The patents at issue claim technology for providing security over networks such as the Internet. The patents assert priority to applications filed in the 1990s, originally assigned to SAIC. VirnetX, a Nevada-based software development and licensing enterprise, acquired the patents from SAIC in 2006.

I. The '504 and '211 Patents and Face-Time

The '504 and '211 patents share a common specification disclosing a domain name service (“DNS”) system that resolves domain names and facilitates establishing “secure communication links.” '504 patent col. 55 11. 49-50. In one embodiment, an application on the client computer sends a query including the domain name to a “secure domain name service,” which contains a database of secure domain names and corresponding secure network addresses. Id. at col. 50 11. 54-57, col. 51 11. 11-19, col. 51 11. 29-32. This allows a user to establish a secure communication link between a client computer and a secure target network address. Id. at col. 5111. 34^0.

Representative claim 1 of the '504 patent recites:

1. A system for providing a domain name service for establishing a secure communication link, the system comprising:
a domain name service system configured to be connected to a communication network, to store a plurality of domain names and corresponding network addresses, to receive a query for a network address, and to comprise an indication that the domain name service system supports establishing a secure communication link.

Id. at col. 55 11. 49-56.

Before the district court, VirnetX accused Apple of infringement based on its “FaceTime” feature. Specifically, VirnetX accused Apple’s servers that run Face-Time on Apple’s iPhone, iPod, iPad (collectively, “iOS devices”), and Mac computers of infringing claims 1, 2, 5,16, 21, and 27 of the '504 patent as well as claims 36, 37, 47, and 51 of the '211 patent. In operation, FaceTime allows secure video calling between select Apple devices. J.A. 1443. To use FaceTime, a caller enters an intended recipient’s e-mail address or telephone number into the caller’s device (e.g., iPhone). J.A. 1451-52. An invitation is then sent to Apple’s FaceTime server, which forwards the invitation to a network address translator (“NAT”) which, in turn, readdresses the invitation and sends it on to the receiving device. J.A. 1821, 1824-25. The recipient may then accept or decline the call. J.A. 1453. If accepted, FaceTime servers establish a secure Face-Time call. J.A. 1453. Once connected, the devices transmit audio/video data as packets across the secure communication path without passing through the FaceTime server. J.A. 1820,1825.

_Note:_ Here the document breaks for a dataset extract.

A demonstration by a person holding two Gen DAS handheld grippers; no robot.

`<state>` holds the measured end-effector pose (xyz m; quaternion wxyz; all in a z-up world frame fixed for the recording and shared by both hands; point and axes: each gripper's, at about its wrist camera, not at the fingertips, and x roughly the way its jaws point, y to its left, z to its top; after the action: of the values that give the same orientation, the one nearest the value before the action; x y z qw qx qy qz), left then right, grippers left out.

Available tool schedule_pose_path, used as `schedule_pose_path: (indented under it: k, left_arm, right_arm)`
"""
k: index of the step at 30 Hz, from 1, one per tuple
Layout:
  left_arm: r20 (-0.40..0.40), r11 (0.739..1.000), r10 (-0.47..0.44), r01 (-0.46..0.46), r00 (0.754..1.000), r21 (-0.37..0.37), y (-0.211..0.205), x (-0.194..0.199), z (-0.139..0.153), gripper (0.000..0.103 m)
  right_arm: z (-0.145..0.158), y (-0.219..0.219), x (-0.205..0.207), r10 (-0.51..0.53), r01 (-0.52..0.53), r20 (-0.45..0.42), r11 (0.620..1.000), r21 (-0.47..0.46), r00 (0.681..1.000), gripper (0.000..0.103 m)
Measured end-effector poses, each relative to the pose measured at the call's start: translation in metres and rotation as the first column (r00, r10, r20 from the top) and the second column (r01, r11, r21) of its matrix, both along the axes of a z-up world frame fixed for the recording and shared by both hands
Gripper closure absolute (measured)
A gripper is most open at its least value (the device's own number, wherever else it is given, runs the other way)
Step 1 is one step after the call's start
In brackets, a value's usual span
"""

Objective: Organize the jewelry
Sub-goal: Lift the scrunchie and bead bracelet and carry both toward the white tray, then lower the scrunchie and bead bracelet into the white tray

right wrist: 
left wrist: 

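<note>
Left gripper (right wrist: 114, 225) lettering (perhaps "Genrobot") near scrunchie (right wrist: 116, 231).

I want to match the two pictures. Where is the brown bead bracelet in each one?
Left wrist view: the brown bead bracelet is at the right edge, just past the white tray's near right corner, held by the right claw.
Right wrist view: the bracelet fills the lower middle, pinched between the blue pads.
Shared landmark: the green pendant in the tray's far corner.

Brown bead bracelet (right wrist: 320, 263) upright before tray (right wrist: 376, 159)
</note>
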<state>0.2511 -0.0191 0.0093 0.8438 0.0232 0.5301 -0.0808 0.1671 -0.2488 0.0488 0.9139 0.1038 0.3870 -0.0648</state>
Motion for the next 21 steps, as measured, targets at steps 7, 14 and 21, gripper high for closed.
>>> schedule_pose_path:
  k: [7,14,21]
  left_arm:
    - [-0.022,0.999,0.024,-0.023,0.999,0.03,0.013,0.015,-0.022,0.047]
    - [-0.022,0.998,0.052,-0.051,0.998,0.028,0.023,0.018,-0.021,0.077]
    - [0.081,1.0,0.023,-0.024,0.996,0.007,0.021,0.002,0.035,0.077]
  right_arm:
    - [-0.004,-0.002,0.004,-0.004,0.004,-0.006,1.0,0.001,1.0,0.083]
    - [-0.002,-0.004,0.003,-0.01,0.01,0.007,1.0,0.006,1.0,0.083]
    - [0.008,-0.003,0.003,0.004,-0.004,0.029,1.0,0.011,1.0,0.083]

*1315 II. The '135 and '151 Patents and VPN On Demand

A conventional DNS resolves domain names (e.g., “Yahoo.com”) into Internet Protocol (“IP”) addresses. See '135 patent col. 37 11. 22-27. A user’s web browser then utilizes the IP address to request a website. Id. at col. 37 11. 24-29.

The '135 and '151 patents share a common specification disclosing a system in which, instead of a conventional DNS receiving the request, a DNS proxy intercepts it and determines whether the request is for a secure site. Id. at col. 38 11. 23-25. If the proxy determines that a request is for a secure site, the system automatically initiates a virtual private network (“VPN”) between the proxy and the secure site. Id. at col. 38 11. 30-33. If the browser determines that the request was for a non-secure website, then the DNS proxy forwards the request to a conventional DNS for resolution. Id. at col. 3811. 43-47.

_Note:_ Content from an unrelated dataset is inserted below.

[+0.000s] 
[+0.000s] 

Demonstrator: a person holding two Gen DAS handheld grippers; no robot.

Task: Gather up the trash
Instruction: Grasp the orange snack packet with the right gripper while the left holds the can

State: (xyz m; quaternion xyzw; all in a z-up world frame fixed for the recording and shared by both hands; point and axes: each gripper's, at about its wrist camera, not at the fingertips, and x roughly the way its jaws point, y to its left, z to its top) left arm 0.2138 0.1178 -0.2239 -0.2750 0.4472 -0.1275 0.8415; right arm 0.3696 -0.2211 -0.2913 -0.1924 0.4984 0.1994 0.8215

Representative claim 1 of the '135 patent recites:

1. A method of transparently creating a virtual private network (VPN) between a client computer and a target computer, comprising the steps of:
(1) generating from the client computer a Domain Name Service (DNS) request that requests an IP address corresponding to a domain name associated with the target computer;
(2) determining whether the DNS request transmitted in step (1) is requesting access to a secure web site; and
(3) in response to determining that the DNS request in step (2) is requesting access to a secure target web site, automatically initiating the VPN between the client computer and the target computer.

Id. at col. 47 II. 20-32.

Claims 1 and 13 of the '151 patent are similar to claim 1 of the '135 patent except that they recite initiating an “encrypted channel” and creating a “secure channel,” respectively, instead of creating a “VPN.” '151 patent col. 46 11. 55-67, col. 48 11. 18-29.

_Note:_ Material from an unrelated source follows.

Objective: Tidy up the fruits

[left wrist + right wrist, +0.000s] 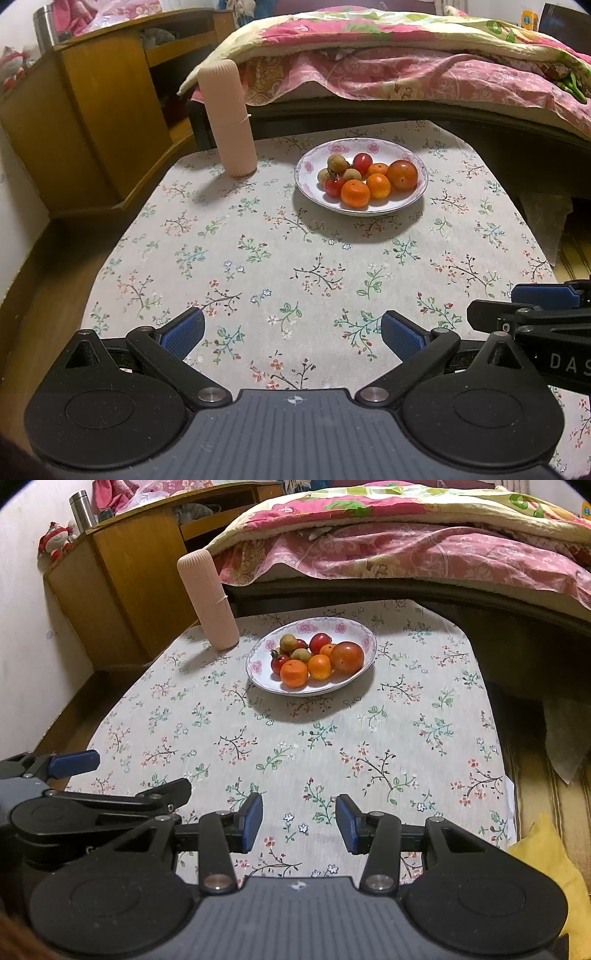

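We see a white plate rimmed with pink flowers holding orange tangerines and red tomatoes, a pale pink ribbed cylinder, a cream surface with sprig patterns, and blue-padded black fingers.

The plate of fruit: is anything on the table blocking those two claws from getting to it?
Nothing visible does. Only bare flowered tablecloth lies between the left gripper, the right gripper and the plate. The pink ribbed container stands off to the plate's left.
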The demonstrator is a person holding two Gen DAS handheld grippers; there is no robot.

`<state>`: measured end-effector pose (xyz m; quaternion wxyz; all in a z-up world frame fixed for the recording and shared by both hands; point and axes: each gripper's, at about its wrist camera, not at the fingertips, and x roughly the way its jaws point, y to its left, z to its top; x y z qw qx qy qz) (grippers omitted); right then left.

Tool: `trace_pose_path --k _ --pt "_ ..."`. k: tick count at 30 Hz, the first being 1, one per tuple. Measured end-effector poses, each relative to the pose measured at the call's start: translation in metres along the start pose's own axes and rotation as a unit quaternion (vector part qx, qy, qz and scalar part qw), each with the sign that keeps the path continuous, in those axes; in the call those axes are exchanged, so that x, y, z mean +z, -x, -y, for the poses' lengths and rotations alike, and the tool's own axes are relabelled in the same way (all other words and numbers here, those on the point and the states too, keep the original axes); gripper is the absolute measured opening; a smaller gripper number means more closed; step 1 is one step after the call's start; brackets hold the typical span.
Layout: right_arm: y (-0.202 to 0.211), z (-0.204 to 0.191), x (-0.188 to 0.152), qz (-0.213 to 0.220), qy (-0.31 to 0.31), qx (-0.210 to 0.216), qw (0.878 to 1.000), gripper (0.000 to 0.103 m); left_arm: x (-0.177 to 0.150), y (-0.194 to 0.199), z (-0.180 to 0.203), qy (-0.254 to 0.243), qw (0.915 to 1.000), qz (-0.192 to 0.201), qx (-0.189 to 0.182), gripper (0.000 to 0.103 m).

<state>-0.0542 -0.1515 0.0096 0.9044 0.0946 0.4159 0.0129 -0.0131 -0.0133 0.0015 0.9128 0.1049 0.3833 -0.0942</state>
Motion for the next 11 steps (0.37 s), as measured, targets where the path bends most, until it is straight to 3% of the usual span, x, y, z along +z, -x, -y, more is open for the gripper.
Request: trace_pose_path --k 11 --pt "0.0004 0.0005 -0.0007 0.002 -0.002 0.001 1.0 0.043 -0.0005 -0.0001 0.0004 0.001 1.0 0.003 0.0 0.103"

Before the district court, VirnetX accused Apple’s iPhone, iPad, and iPod Touch of infringing claims 1, 3, 7, and 8 of the '135 patent and claims 1 and 13 of the '151 patent because they include a feature called ‘VPN On Demand.” When a user enters a domain name into the browser of an iOS device, a DNS request is generated. J.A. 1393-94. VPN On Demand receives the request and checks a list of domain names for which a VPN connection should be established, known as a “configuration file.” J.A. 1377. If the entered domain name matches a domain name in the configuration file, VPN On Demand contacts a VPN server to authenticate the user and, if successful, automatically establishes a VPN between the user’s browser and the target computer with which the requested domain name is associated. J.A. 1377-78,1396-98.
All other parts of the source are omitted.